Problem to solve: Skip the images and return the records below exactly.
[[ Material for this exercise open ]]
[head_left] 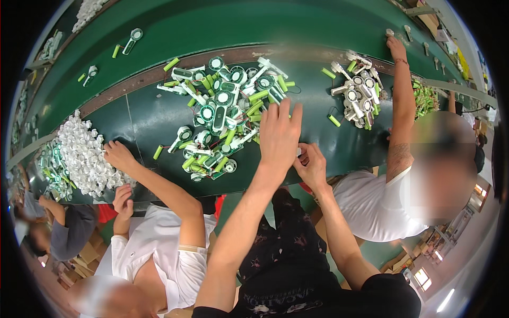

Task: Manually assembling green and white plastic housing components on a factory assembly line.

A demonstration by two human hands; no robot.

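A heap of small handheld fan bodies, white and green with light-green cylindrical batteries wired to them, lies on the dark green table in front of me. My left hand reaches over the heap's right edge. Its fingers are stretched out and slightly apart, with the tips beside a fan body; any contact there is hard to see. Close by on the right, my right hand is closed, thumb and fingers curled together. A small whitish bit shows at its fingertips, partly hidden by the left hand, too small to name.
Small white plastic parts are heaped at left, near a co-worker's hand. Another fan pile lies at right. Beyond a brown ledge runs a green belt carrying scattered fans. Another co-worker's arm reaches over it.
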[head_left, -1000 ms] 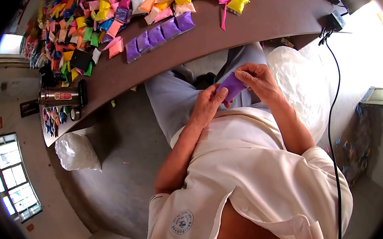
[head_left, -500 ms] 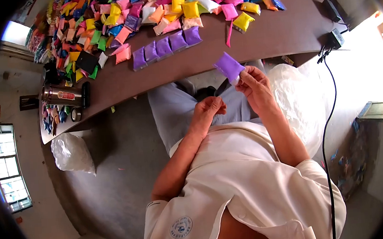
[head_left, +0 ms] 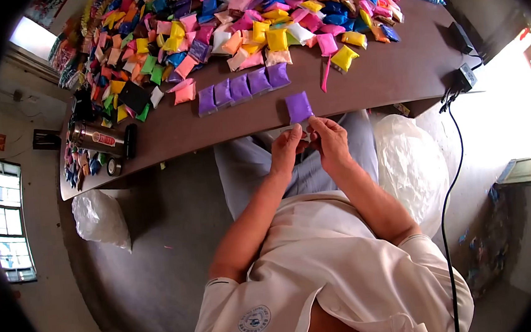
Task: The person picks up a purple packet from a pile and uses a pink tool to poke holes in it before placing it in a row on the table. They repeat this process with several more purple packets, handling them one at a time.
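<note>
Both hands, left (head_left: 286,150) and right (head_left: 331,141), close together, pinch the lower edge of a purple packet (head_left: 299,107) above the table's (head_left: 365,83) near edge. A purple row (head_left: 243,86) lies just beyond, with a colourful pile (head_left: 235,18) farther back.

Single head-worn fisheye view, steeply downward, close above the table (head_left: 383,75) edge

cream polo shirt (head_left: 348,265) and grey trousers (head_left: 247,167), pretty plain
short sleeves, open collar, small round blue badge (head_left: 253,320) on the chest, arms bare below the sleeves, left hand (head_left: 286,147) and right hand (head_left: 332,142) bare too
</note>
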### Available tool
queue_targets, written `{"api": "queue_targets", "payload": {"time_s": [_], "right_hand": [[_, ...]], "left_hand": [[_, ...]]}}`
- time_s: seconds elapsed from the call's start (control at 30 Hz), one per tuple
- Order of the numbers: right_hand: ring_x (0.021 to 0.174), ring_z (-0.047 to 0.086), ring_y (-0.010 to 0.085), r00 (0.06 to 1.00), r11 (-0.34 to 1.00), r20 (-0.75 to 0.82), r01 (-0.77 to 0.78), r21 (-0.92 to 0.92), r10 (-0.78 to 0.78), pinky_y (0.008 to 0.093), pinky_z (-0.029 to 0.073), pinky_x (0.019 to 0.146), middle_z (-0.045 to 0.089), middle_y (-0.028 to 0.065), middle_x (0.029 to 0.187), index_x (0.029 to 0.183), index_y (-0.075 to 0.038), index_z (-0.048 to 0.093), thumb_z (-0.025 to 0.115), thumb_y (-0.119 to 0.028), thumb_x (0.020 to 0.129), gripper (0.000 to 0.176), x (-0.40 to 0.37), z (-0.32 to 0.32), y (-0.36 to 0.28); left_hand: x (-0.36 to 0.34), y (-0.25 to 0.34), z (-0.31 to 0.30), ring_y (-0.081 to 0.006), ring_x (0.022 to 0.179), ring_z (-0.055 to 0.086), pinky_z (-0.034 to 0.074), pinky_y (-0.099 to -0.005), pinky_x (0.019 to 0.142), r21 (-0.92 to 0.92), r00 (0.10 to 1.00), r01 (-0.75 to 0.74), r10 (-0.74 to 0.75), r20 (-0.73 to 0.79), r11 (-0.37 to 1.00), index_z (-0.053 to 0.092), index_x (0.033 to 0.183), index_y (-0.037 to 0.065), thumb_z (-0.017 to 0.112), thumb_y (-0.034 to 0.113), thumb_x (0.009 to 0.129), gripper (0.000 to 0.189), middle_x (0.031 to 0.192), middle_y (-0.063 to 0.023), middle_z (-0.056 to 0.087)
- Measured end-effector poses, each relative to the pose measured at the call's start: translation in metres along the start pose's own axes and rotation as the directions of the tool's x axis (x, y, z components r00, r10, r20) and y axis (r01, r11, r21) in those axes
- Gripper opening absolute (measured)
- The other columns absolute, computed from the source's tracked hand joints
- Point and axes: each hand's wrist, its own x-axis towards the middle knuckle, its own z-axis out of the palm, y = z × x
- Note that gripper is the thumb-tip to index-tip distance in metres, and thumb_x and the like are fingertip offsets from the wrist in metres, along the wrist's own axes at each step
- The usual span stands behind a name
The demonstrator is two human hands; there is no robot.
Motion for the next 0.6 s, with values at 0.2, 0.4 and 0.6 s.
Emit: {"api": "queue_targets", "payload": {"time_s": [0.2,0.4,0.6], "right_hand": [[0.055,0.050,0.0080,0.996,0.998,0.059,-0.062,0.033,0.060,0.0245,0.047,0.051,0.059,0.0016,0.071,0.085,-0.003,0.061,0.064,-0.018,0.084,0.015,-0.009,0.010,0.003],[0.055,0.051,0.0054,0.976,0.960,0.216,0.053,-0.275,0.008,0.0188,0.038,0.048,0.062,0.0003,0.069,0.083,-0.002,0.065,0.062,-0.021,0.085,0.019,-0.008,0.003,-0.016],[0.055,0.049,0.0058,0.932,0.793,0.337,0.306,-0.526,-0.136,0.0226,0.037,0.049,0.060,0.0007,0.065,0.078,-0.001,0.064,0.058,-0.018,0.085,0.020,0.012,-0.019,-0.038]], "left_hand": [[0.001,-0.005,0.002,-0.0076,0.070,0.057,0.042,-0.0218,0.063,-0.115,1.000,-0.020,0.020,-0.001,0.993,0.062,0.086,0.006,0.054,0.044,0.089,0.039,0.077,0.0002,0.063],[0.011,-0.004,-0.007,-0.0124,0.073,0.060,0.047,-0.0251,0.068,-0.009,0.998,-0.069,0.069,0.007,0.998,0.062,0.087,0.005,0.057,0.044,0.087,0.039,0.080,-0.0036,0.064],[0.015,0.004,-0.006,-0.0109,0.067,0.059,0.045,-0.0235,0.063,-0.063,0.997,-0.043,0.039,-0.071,0.997,0.064,0.079,0.004,0.056,0.048,0.087,0.045,0.075,-0.0030,0.064]]}}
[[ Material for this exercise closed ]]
Expected answer:
[head_left] 

Task: Manually assembling green and white plastic housing components on a factory assembly line.

A demonstration by two human hands; no robot.

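A heap of small handheld fan bodies, white and green with light-green cylindrical batteries wired to them, lies on the dark green table in front of me. My left hand reaches over the heap's right edge. Its fingers are stretched out and slightly apart, with the tips beside a fan body; any contact there is hard to see. Close by on the right, my right hand is closed, thumb and fingers curled together. A small whitish bit shows at its fingertips, partly hidden by the left hand, too small to name.
Small white plastic parts are heaped at left, near a co-worker's hand. Another fan pile lies at right. Beyond a brown ledge runs a green belt carrying scattered fans. Another co-worker's arm reaches over it.
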[head_left, -1000 ms] 
[head_left, -500 ms] 
[head_left, +0 ms] 
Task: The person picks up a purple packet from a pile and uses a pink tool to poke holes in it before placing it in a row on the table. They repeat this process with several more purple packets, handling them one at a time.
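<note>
Both hands, left (head_left: 286,150) and right (head_left: 331,141), close together, pinch the lower edge of a purple packet (head_left: 299,107) above the table's (head_left: 365,83) near edge. A purple row (head_left: 243,86) lies just beyond, with a colourful pile (head_left: 235,18) farther back.

Single head-worn fisheye view, steeply downward, close above the table (head_left: 383,75) edge

cream polo shirt (head_left: 348,265) and grey trousers (head_left: 247,167), pretty plain
short sleeves, open collar, small round blue badge (head_left: 253,320) on the chest, arms bare below the sleeves, left hand (head_left: 286,147) and right hand (head_left: 332,142) bare too
</note>
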### Available tool
queue_targets, written `{"api": "queue_targets", "payload": {"time_s": [_], "right_hand": [[_, ...]], "left_hand": [[_, ...]]}}`
- time_s: seconds elapsed from the call's start (control at 30 Hz), one per tuple
- Order of the numbers: right_hand: ring_x (0.021 to 0.174), ring_z (-0.047 to 0.086), ring_y (-0.010 to 0.085), r00 (0.06 to 1.00), r11 (-0.34 to 1.00), r20 (-0.75 to 0.82), r01 (-0.77 to 0.78), r21 (-0.92 to 0.92), r10 (-0.78 to 0.78), pinky_y (0.008 to 0.093), pinky_z (-0.029 to 0.073), pinky_x (0.019 to 0.146), middle_z (-0.045 to 0.089), middle_y (-0.028 to 0.065), middle_x (0.029 to 0.187), index_x (0.029 to 0.183), index_y (-0.075 to 0.038), index_z (-0.048 to 0.093), thumb_z (-0.025 to 0.115), thumb_y (-0.119 to 0.028), thumb_x (0.020 to 0.129), gripper (0.000 to 0.176), x (-0.40 to 0.37), z (-0.32 to 0.32), y (-0.36 to 0.28); left_hand: x (-0.36 to 0.34), y (-0.25 to 0.34), z (-0.31 to 0.30), ring_y (-0.081 to 0.006), ring_x (0.022 to 0.179), ring_z (-0.055 to 0.086), pinky_z (-0.034 to 0.074), pinky_y (-0.099 to -0.005), pinky_x (0.019 to 0.142), r21 (-0.92 to 0.92), r00 (0.10 to 1.00), r01 (-0.75 to 0.74), r10 (-0.74 to 0.75), r20 (-0.73 to 0.79), r11 (-0.37 to 1.00), index_z (-0.053 to 0.092), index_x (0.033 to 0.183), index_y (-0.037 to 0.065), thumb_z (-0.017 to 0.112), thumb_y (-0.034 to 0.113), thumb_x (0.009 to 0.129), gripper (0.000 to 0.189), middle_x (0.031 to 0.192), middle_y (-0.063 to 0.023), middle_z (-0.056 to 0.087)
- Measured end-effector poses, each relative to the pose measured at the call's start: translation in metres along the start pose's own axes and rotation as the directions of the tool's x axis (x, y, z components r00, r10, r20) and y axis (r01, r11, r21) in those axes
- Gripper opening absolute (measured)
- The other columns absolute, computed from the source's tracked hand joints
- Point and axes: each hand's wrist, its own x-axis towards the middle knuckle, its own z-axis out of the palm, y = z × x
- Note that gripper is the thumb-tip to index-tip distance in metres, and thumb_x and the like are fingertip offsets from the wrist in metres, along the wrist's own axes at each step
- The usual span stands behind a name
The demonstrator is two human hands; there is no robot.
Motion for the next 0.6 s, with values at 0.2, 0.4 and 0.6 s.
Emit: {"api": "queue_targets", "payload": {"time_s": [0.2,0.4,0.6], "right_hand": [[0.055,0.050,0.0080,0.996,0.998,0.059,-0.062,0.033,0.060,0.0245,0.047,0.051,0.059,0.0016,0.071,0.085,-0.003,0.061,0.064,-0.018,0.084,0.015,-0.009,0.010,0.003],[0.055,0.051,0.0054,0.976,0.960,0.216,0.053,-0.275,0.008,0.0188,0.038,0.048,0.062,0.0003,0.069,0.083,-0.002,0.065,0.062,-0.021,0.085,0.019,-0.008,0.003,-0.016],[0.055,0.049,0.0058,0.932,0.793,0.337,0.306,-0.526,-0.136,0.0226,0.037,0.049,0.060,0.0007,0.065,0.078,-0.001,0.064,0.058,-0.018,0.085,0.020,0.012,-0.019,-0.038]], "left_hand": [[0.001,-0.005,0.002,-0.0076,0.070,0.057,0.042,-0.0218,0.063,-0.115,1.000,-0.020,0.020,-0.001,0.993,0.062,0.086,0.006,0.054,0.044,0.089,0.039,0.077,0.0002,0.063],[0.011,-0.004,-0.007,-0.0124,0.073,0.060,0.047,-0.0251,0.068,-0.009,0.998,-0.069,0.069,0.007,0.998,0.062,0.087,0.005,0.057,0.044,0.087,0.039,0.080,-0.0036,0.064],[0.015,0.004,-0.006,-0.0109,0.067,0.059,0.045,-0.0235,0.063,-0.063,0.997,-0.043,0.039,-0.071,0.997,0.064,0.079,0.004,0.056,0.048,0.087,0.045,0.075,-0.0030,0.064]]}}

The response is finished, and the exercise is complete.